Avec une pochette aussi colorée, il est difficile de ne pas être intrigué par le nouveau LP de Torche. Le groupe de Miami qui existe depuis 2004 nous avait tous captivés avec Meanderthal, un album qui avait été salué par les critiques. Sur Harmonicraft, on nous propose quelque chose d’un peu différent. Une espèce de Happy-Sludge. C’est définitivement moins lourd que le travail précédent, plus éclairé et jovial.

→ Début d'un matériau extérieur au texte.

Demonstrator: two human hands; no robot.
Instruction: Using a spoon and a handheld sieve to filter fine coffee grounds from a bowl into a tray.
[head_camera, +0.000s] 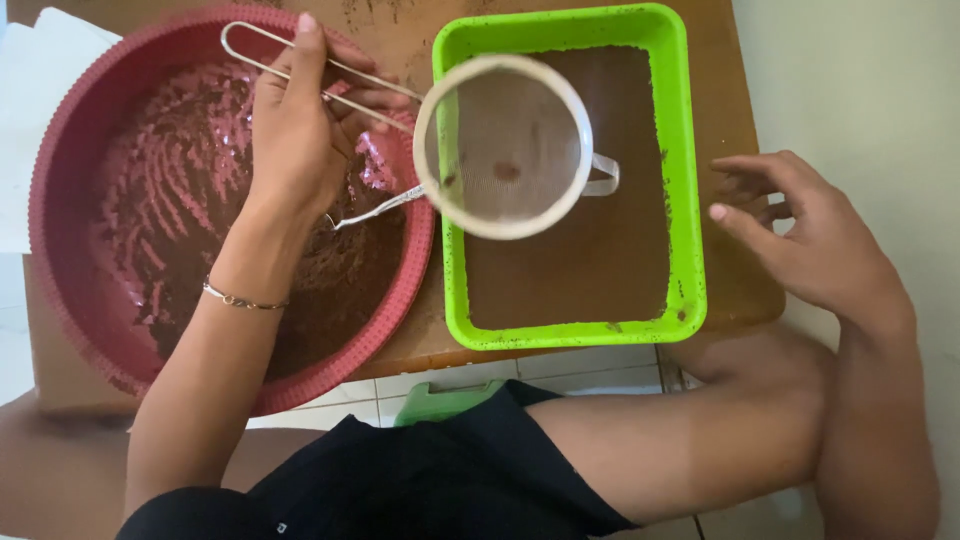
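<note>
Fingers of the left hand are pinching the wire handle of a round metal sieve in the upper middle of the frame. Its mesh bowl is hanging over a green tray holding brown powder. That hand is sitting above a big red basin at the left. At the right, the right hand is floating open beside the tray, its fingers spreading apart, touching nothing. Both containers are sitting on a wooden table.

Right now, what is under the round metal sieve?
Under the sieve is the green tray, covered with fine brown powder. The left hand holds the sieve's wire handle. Through the mesh the powder shows only dimly, so that part of the tray floor cannot be seen clearly.
</note>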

Mais ne vous inquiétez pas, on reste quand même dans le même registre : des guitares énervées et des riffs qui t’amènent dans toutes les directions, passant de quelque chose de très complexe à un calme bien convivial. Il semble que ce soit surtout dans la production qu’on remarque le changement principal. Le son est très raffiné, la voix est plus lointaine et beaucoup plus ‘’accessible’’. Quelque chose auquel Kurt Ballou ne nous avait pas nécessairement habitués lors de ses derniers travaux de production.  Lorsqu’on écoute Kicking, on croirait même entendre Dave Ghohl qui chante. Par contre, on comprend vite avec la qualité technique des pièces qu’il ne peut s’agir des Foo Fighters!

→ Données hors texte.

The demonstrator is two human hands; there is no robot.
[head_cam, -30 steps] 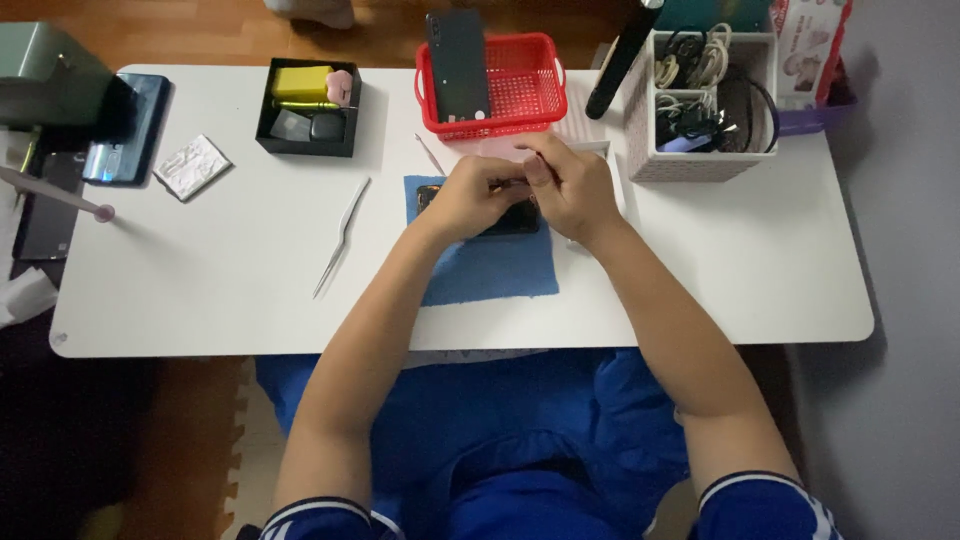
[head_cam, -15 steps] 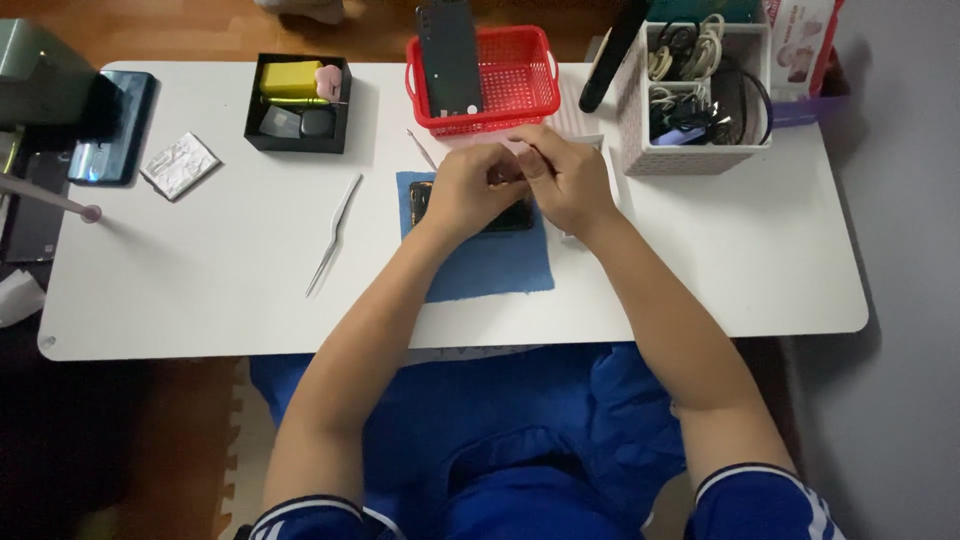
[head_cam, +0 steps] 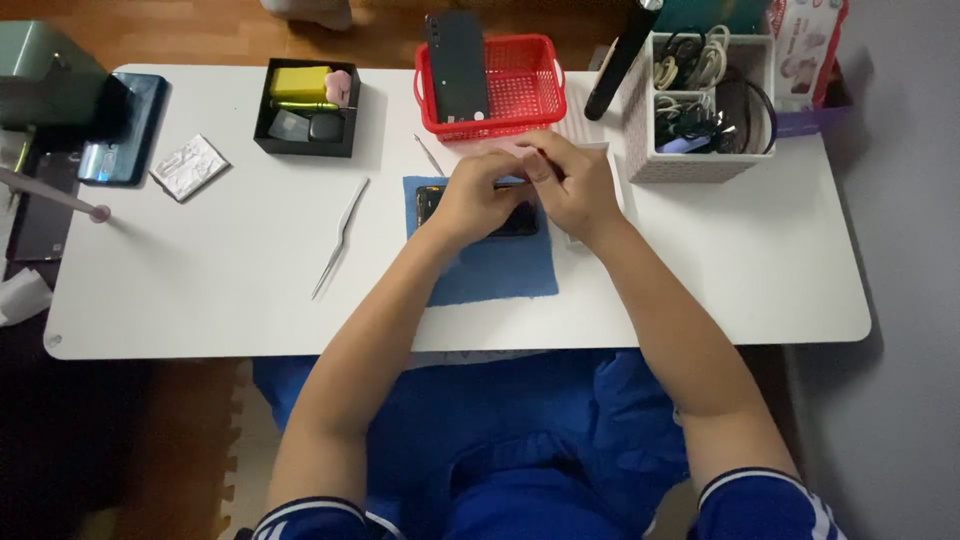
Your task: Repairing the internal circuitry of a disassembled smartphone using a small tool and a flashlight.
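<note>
Under the two hands lies one dark phone [head_cam: 515,218], flat on a single blue cloth mat [head_cam: 495,265] on the white surface [head_cam: 720,270]. Its long axis runs left to right, parallel to the front edge; which end is the top cannot be told, since the hands hide most of it. The left hand [head_cam: 478,196] rests over the phone's left half, fingers curled together, and the right hand [head_cam: 572,180] sits just beside it over the right end. Between them the fingertips pinch a small thin thing (too small to name), so each grip is closed, though on what exactly is unclear.

Left of the grip, one pair of slim metal tweezers [head_cam: 340,236] lies apart on the surface, pointing diagonally. Farther left sit one black tray [head_cam: 306,120] of small parts, one foil packet [head_cam: 190,167] and one dark blue phone [head_cam: 125,128]. Just beyond the grip stands one red basket [head_cam: 525,88] holding a second black phone [head_cam: 457,66]. To the right of the grip is one white box [head_cam: 690,160] of tangled cables.
</note>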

Malgré ce peaufinage qui peut venir titiller l’oreille, l’œuvre est tellement bien orchestrée qu’on ne peut que tomber en amour avec Harmonicraft. Sur la pièce Snakes Are Charmed, on nous balance un viol de guitare qui est véritablement jubilatoire. Une des principales forces de cet album, c’est que le groupe part d’une base vraiment sludge et technique pour y insérer une espèce de joie de vivre qui est imprégnée dans toutes les sphères de l’album.

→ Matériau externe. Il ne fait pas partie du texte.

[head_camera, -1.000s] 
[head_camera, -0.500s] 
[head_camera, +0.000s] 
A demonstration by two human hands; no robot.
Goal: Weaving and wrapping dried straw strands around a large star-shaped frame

Torche termine son album en beauté, avec la pièce titre de l’album qui s’avère être instrumentale, mais  surtout avec Looking On, qui nous rappelle beaucoup plus le travail précédent du groupe. Ça nous donne le goût de nous faire aller la tête au rythme des guitares qui sont pour une fois bien grasses.

Donc, Harmonicraft représente un véritable travail de moine. Quelque chose de très travaillé, avec un peut trop de finition à nôtre gout, mais qui dans son ensemble est tellement complet qu’on ne peut passer à côté de cet album-là!